While we're tossing around aphorisms, let me pose another. "Ignorance," said Nietzsche, "is the only sin" -- by which I think he meant that once mindless people enter into a dispute, the intellectual framework of that controversy topples like a house of cards and the moral structure that supports right-or-wrong immediately collapses. You can differ with an antagonist who shares certain basic concepts about the world you both inhabit, but you can't argue with someone who believes the world is flat and that the sun revolves around the earth.
The intrusion of ruffianism in questions regarding social values and legislative measures is more than a little frightening because we have seen disputes like these escalate into wars -- just as irrational criticism of Obama's legislative ambitions has reduced "different viewpoints" into grounds for confrontation. That is why it is difficult to ignore the bellicose critics who would transform differences of opinion into questions of good versus evil. Both sides have been guilty of going too far -- although, in my view, the Republican antagonists, backed by corporate interests and financed by ultra-conservatives, have crudely thrown shit into the game.

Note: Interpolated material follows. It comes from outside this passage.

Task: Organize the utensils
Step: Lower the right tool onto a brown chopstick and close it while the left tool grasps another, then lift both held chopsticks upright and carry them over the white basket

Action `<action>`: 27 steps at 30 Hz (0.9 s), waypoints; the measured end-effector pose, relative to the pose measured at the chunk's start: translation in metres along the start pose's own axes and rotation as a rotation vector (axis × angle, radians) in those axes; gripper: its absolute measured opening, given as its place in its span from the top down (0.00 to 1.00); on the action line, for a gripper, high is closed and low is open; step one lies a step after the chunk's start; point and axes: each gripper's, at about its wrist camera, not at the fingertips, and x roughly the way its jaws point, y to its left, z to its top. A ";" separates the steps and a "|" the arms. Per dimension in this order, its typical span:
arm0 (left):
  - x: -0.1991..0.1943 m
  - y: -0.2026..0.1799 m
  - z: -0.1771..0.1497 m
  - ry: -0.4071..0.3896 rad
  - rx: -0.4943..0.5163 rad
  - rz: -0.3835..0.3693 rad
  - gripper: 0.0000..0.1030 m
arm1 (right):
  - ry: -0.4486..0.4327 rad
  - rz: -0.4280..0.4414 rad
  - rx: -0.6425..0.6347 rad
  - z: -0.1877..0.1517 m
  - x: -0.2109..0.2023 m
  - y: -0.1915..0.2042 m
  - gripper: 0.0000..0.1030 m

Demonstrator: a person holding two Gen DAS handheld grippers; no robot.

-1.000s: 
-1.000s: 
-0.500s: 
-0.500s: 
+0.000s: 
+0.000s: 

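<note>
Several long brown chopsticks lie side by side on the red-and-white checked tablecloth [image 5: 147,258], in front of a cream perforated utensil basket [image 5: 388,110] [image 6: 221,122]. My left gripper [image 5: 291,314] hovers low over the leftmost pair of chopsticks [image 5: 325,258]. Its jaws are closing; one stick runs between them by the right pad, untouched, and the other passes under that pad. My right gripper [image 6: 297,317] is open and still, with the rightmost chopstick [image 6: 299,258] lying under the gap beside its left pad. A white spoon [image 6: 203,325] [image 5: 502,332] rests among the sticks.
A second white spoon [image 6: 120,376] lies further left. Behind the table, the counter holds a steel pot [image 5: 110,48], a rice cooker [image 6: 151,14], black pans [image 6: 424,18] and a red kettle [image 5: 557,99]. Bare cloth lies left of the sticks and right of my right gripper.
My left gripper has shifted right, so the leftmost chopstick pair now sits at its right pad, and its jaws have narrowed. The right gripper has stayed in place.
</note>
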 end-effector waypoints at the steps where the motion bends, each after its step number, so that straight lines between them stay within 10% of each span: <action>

When one has mindless zealots like Michele Bachmann, Glenn Beck, and Rush Limbaugh conspiring against duly-elected officials on radio, television, and the stairs of the Capitol building, there is reason to be frightened. The danger emitted by zealots like those, were it to grow exponentially, could topple a government or incite a civil war. Temperatures rise to dangerous levels when discussion escalates into threats and people openly decry one another. Whatever happened to Voltaire's vow: "I disapprove of what you say, but I will defend to the death your right to say it."
The political climate created by belligerent atmospheres such as those are what killed the Scottsboro boys and one can sense them whenever dissent turns into vengeance and bigotry replaces legitimate differences of opinion. This may be a democracy on the verge of dissolution as freedom of speech itself becomes a weapon of mass destruction.